A structured guideline for the review to follow with a set agenda is an essential to work with before ever commencing the meeting.

“I always couch the review in terms of the three things about their performance I am really positive about and the three things I would like to see improvement on. It is about moving that person forward, not about telling them off,” he explains.

“This is the opportunity to further the working relationship and find out where you’re both at. It has to go both ways—you do need to be heard by the staff but you need to be listening as well.”

Development manager Louise Davis, of On The Bus consultancy, is a true believer in the worth of performance reviews, but insists they must be just one part of the communication strategy within the business.

“The review can not be the only time of the year you are giving feedback to staff. That should be happening regularly across the 12 months,” she says.

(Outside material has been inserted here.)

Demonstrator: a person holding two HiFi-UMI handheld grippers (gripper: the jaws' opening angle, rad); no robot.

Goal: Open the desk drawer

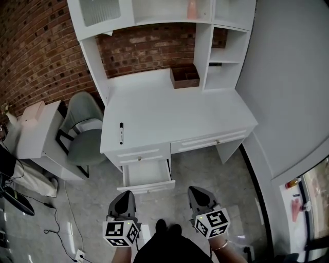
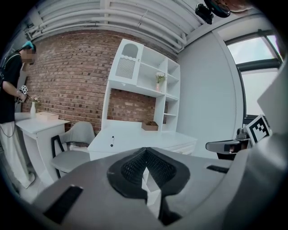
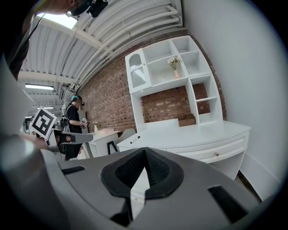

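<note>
Left gripper (image 1: pixel 125 197): I held it low in the head view at 7 o'clock. Its own view showed the pads (image 2: pixel 155 167) pressed together at the tips, gripping no object.
Right gripper (image 1: pixel 198 193): I held it at 5 o'clock in the head view, level with the left one and apart from it. Its jaws were likewise closed tip to tip on themselves (image 3: pixel 144 151).
Drawer (image 1: pixel 147 175): it stood pulled out from under the left half of the desk, at 12 to 1 o'clock from the left gripper. It was near that gripper, and neither gripper touched it.
Desk (image 1: pixel 175 108): white, set against a brick wall (image 1: pixel 36 51), with a white hutch (image 1: pixel 154 15) rising at its 12 o'clock edge.
Right-hand drawer (image 1: pixel 208 141): its front sat flush with the desk, at 12 o'clock from the right gripper.
Pen (image 1: pixel 121 132): it lay on the desktop near the 9 o'clock edge.
Wooden box (image 1: pixel 185 76): it sat at the back of the desktop, just beside the hutch's right shelves.
Chair (image 1: pixel 85 128): grey, at 9 o'clock from the desk, between it and a white side table (image 1: pixel 36 133).
Vase (image 3: pixel 176 72): it stood on a hutch shelf with flowers in it.
Person (image 3: pixel 73 120): standing beyond the side table, seen in both gripper views.
</note>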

Positioning the annual session as the main occasion at which to dispense all positive and negative criticism can stifle the development of the continuous feedback culture.

“There needs to be regular conversations throughout the year as a check-in about how they are doing, how they are progressing and the areas they need direction to work on,” Davis explains. “Time must be blocked out to do that regularly.”

Review time should not, Davis says, be a time for presenting an extended list of long-held grievances about what the staff member has done wrong.

“There should never be any big surprises in a review, as you should be talking to the staff about the same things all the way through the year,” she says.

“In that way, the review just becomes part of a regular dialogue between the managers and staff members, rather than this potentially explosive confrontation about all the things you are both not happy about and have been sitting on for months.”

The way a performance review is conducted can reveal a great deal about the overall culture of a clinic not only to its staff, but also to the clients.

“If you want your staff to deliver great patient experience, then that also has to happen internally with how they are managed,” Davis says. “If staff are not getting that from their managers, they have no motivation for them to pass that on to the client.

“Take care of the team first if you really want to achieve customer loyalty.”